Не то всякое случиться может. Бывает, контуженый человек, ничего не соображая, направляется прямо к противнику в руки.
– Иногда контуженых, чтобы они отошли, оттаяли, закапывают в землю. По самую шею…
– И отходят? – с недоверием спросил Еремеев.
– Конечно, отходят. А как же! – Дерябин запоздало подивился вопросу, осуждающе покачал головой. – Не бросайте Александра Ильича, это приказ, – он кинул взгляд вдоль окопа, на кучку людей, безуспешно пытавшихся разобраться в мешанине нарубленных снарядами тел. – Я пошел.
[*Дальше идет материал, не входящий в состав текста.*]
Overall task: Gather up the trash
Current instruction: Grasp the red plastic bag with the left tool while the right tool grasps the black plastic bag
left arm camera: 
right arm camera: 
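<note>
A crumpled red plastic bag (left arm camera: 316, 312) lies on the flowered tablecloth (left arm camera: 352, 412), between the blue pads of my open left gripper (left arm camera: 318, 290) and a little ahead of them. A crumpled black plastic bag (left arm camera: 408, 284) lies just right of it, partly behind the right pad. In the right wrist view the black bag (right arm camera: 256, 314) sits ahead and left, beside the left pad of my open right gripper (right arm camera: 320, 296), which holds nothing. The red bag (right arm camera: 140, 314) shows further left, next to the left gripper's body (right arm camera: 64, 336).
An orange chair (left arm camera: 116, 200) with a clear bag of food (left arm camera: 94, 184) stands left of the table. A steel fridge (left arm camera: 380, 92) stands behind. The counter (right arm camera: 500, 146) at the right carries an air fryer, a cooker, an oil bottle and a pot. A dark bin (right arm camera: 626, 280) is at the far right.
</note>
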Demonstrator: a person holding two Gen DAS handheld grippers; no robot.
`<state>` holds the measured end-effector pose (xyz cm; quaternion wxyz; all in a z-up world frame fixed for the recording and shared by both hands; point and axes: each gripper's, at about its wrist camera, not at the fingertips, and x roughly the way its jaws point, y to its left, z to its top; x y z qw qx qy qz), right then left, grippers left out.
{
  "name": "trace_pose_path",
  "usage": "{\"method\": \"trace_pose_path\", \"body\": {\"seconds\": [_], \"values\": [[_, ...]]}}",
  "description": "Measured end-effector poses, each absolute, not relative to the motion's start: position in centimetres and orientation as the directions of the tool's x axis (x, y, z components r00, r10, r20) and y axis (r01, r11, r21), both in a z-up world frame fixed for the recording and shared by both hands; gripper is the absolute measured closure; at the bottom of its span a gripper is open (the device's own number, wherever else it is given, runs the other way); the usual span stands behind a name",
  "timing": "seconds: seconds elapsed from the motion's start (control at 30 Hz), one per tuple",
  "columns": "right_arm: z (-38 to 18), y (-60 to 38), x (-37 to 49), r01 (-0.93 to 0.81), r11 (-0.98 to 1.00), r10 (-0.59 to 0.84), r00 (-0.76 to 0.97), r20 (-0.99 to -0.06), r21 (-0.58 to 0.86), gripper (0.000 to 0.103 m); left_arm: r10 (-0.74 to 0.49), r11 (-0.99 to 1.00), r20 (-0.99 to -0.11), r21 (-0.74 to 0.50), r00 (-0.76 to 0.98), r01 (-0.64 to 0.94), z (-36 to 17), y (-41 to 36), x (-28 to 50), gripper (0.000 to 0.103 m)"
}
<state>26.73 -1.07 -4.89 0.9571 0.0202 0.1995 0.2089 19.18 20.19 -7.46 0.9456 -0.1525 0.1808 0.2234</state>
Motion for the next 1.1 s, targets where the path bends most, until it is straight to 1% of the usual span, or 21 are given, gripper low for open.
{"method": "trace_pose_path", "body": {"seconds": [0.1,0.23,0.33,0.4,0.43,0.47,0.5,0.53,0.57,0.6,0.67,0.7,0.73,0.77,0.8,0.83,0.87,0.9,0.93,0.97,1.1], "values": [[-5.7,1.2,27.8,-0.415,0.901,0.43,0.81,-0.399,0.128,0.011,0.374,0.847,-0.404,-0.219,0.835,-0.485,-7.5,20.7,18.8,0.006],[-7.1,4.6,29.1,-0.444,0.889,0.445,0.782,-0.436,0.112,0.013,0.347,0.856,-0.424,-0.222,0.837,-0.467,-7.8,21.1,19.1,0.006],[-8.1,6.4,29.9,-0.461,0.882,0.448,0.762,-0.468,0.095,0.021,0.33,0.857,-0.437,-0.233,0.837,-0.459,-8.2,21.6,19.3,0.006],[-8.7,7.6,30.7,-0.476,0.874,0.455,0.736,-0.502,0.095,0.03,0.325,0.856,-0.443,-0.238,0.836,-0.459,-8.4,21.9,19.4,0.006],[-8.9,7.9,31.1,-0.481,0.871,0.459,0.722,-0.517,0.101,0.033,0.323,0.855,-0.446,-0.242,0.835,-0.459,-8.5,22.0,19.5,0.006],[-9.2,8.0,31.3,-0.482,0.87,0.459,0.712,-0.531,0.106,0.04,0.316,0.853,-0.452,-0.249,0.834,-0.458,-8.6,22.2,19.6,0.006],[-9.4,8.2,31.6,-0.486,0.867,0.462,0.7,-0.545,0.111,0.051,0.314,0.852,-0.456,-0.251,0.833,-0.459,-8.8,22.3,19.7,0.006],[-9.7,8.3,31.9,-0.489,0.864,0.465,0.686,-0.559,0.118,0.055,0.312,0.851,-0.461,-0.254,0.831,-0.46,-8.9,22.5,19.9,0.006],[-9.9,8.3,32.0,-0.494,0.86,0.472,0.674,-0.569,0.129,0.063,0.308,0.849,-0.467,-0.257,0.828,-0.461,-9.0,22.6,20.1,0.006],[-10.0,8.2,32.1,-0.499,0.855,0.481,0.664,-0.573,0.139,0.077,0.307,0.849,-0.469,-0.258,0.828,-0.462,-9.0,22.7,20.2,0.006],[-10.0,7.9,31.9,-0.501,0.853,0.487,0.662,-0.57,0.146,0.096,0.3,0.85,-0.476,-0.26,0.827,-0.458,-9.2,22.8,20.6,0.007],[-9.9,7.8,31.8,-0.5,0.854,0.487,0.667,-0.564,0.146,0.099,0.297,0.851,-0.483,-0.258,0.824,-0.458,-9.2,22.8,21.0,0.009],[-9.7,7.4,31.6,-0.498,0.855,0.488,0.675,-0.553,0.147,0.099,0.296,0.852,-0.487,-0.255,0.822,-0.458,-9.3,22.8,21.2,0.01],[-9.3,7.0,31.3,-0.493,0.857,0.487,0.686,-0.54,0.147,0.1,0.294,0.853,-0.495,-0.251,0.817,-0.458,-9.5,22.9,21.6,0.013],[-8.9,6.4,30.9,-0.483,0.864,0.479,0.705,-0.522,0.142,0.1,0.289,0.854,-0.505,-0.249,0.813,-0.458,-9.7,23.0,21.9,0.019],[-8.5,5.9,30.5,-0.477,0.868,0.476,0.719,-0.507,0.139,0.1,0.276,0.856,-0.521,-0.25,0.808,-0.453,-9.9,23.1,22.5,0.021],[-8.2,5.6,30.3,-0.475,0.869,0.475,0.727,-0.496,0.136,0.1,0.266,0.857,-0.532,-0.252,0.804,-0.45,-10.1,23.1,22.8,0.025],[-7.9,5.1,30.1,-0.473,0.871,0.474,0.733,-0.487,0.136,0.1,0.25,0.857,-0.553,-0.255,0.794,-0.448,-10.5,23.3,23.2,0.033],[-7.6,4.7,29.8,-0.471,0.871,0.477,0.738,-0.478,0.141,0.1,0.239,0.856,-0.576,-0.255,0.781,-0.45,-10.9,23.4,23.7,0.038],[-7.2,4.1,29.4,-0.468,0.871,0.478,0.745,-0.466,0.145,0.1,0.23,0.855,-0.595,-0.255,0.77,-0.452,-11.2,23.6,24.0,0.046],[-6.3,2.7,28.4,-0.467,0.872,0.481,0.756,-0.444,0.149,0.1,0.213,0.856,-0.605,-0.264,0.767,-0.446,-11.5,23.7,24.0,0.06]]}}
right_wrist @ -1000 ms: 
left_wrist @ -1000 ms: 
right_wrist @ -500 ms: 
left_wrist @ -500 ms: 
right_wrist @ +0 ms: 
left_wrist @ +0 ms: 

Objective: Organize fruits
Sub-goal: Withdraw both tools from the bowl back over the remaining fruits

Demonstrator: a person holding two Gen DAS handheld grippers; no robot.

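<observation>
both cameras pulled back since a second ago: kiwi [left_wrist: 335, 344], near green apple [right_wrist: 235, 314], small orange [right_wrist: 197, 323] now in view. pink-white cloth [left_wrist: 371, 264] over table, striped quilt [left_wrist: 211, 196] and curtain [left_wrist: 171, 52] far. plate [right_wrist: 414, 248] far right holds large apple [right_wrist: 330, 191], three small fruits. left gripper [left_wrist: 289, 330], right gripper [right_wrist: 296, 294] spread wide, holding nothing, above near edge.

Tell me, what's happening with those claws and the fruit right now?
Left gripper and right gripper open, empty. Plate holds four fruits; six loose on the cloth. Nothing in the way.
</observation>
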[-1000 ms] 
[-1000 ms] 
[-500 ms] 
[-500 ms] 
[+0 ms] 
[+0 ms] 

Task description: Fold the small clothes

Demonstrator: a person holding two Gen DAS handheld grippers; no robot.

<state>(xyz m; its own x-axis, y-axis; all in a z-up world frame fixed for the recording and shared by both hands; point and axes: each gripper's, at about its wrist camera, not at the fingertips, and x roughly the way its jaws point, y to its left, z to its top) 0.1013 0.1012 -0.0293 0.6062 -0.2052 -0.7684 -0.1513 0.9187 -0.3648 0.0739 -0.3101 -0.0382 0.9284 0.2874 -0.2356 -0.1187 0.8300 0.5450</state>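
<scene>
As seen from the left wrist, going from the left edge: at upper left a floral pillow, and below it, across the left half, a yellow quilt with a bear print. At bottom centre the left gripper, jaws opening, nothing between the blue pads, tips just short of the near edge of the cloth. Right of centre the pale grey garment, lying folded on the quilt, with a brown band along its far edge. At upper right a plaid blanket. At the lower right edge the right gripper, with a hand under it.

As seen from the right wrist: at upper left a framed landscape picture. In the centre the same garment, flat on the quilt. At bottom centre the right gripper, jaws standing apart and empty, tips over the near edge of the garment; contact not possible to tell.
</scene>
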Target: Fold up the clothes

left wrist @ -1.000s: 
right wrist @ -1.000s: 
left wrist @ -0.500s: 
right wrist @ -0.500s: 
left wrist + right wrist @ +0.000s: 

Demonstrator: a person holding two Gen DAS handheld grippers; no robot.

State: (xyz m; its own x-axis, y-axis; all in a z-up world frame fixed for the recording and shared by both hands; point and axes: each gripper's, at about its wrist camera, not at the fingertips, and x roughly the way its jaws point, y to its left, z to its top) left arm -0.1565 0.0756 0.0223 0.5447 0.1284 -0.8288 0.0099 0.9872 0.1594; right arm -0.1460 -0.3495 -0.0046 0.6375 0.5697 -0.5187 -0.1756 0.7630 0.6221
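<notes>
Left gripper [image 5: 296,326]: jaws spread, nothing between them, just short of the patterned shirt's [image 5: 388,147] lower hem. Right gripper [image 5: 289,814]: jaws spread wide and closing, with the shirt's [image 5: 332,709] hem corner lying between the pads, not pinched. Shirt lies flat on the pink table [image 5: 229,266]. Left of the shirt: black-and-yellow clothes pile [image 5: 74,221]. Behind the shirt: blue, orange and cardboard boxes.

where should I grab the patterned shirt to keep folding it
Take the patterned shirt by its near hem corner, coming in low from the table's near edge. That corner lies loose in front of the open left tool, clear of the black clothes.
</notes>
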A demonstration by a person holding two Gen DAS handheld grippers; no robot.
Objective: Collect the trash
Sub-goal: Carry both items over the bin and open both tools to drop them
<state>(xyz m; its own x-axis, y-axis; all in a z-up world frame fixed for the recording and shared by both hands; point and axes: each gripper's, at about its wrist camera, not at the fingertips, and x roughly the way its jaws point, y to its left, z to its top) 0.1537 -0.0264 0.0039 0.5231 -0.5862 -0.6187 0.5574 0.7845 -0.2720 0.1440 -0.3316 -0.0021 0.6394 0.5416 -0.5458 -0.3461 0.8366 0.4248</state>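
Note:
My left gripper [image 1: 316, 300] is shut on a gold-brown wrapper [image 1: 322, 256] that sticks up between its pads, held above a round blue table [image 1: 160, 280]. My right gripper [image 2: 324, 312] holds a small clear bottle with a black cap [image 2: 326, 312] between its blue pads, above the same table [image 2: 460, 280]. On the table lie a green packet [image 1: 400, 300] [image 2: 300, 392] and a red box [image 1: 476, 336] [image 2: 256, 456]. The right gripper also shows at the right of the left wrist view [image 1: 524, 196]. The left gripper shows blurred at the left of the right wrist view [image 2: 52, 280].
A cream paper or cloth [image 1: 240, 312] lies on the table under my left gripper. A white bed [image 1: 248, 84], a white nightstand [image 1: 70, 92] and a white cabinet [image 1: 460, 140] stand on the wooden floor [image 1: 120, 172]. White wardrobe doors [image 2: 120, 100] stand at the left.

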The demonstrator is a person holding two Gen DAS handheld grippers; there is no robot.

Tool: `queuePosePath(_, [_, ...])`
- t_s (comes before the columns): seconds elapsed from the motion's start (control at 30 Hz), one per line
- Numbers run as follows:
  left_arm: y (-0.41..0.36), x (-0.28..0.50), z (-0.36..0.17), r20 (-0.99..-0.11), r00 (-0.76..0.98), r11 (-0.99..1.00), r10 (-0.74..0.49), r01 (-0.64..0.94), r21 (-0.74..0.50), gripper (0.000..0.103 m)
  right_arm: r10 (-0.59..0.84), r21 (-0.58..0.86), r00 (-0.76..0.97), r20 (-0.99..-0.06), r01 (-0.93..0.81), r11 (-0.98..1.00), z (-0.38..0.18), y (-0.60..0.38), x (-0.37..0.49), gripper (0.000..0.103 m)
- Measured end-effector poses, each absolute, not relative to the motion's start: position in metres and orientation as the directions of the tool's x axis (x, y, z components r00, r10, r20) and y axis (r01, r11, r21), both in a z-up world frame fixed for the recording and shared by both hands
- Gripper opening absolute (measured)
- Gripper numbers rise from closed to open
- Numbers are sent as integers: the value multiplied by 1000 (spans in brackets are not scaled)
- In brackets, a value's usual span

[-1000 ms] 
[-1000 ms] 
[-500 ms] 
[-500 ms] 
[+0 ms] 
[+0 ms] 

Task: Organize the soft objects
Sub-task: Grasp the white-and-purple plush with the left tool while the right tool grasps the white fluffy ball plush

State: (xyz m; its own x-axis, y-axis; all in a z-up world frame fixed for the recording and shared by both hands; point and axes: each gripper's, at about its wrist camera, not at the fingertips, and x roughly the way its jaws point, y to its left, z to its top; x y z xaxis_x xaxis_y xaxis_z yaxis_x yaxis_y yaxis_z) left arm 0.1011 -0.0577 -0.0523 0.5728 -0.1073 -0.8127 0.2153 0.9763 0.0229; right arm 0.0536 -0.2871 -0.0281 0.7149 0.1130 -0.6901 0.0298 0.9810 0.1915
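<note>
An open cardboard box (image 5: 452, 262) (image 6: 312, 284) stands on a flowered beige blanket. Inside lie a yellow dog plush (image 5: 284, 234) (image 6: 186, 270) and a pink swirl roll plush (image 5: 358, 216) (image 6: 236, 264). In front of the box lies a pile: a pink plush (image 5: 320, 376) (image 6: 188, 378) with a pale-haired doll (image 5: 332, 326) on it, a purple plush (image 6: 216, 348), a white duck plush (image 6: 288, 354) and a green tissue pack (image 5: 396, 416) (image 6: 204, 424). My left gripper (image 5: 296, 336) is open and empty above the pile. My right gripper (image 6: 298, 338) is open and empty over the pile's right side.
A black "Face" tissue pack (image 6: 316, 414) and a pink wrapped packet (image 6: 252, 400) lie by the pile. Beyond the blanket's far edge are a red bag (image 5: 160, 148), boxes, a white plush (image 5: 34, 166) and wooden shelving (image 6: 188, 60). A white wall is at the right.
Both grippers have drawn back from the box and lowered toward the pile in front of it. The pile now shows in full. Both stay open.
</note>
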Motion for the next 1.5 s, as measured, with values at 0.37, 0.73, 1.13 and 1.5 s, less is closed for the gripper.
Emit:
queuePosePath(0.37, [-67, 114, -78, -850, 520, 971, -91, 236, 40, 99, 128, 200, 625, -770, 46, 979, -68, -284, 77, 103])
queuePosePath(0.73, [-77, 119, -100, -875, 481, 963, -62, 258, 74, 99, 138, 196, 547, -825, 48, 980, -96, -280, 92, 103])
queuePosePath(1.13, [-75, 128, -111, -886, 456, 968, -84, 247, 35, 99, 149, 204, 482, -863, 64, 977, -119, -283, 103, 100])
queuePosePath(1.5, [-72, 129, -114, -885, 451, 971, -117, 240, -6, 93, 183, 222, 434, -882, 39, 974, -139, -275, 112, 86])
Было тихо. Хрипели едва различимо люди в окопе, тенькали невесть откуда возникшие синицы. Родные русские птички, они, оказывается, и здесь, в чужих краях, водились. Следом за синицами появились бабочки. Бабочки вспархивали над дымящейся землей, творили бездумные свои па и пируэты.
Дутов, несмотря на контузию, оставался на передовой еще несколько дней, ушел, лишь когда из-за Прута подоспела свежая смена – хорошо отдохнувший, толково сформированный и обмундированный пехотный батальон.
Командир батальона – бородатый подполковник с офицерским Георгием, достойно украшавшим его китель, при монокле, плоско прилипшем к правому, увеличенному до коровьих размеров глазу, – трубно гаркнул, приветствуя Дутова. Войсковой старшина в ответ лишь съежился, будто его прошиб мороз, дернул контуженой головой и промолчал. Пехотный подполковник сконфуженно поглядел на Дутова, разгладил бороду:
– Досталось вам тут…
Дутов, – худой, небритый, с трясущейся головой, – глянул на подполковника неприязненно и вновь ничего не сказал. Утром, отправляя донесение в штаб Третьего кавалерийского корпуса, он имел точные сведения по числу полегших нижних чинов, – пеший дивизион потерял пятьдесят процентов рядового состава, что же касается офицеров, то в глиняных могилах прутского берега остались лежать их две трети. Сам Дутов покинул плацдарм, давшийся казакам такой кровью, последним.
Среди пополнения были питерские работяги с Путиловского завода, орловские мукомолы, говорливые хохлы из-под Екатеринославля – любители вволю поесть сала с чесноком и воротившие головы от винтовок, как от чумы… Угрюмые «пскопские» мужики способны были вгрызаться в окопы и стоять насмерть так, что выковырять их оттуда можно только прямым попаданием снаряда. Северные поморы – такие же, как и «пскопские», неразговорчивые – за два дня они произносили не более одного слов; тот, кто произносит два, уже считался болтуном… В общем, в эскадрон набрали кого угодно, но только не казаков.
Убитых похоронили в большой братской могиле. Офицеров – отдельно, лежать им в одной могиле вместе с нижними чинами было не положено. Те, кто пришел с Дутовым на фронт из Оренбурга, остались живы, – калмык, Еремеев, Сенька Кривоносов, бывший сапожник Удалов, хорунжий Климов.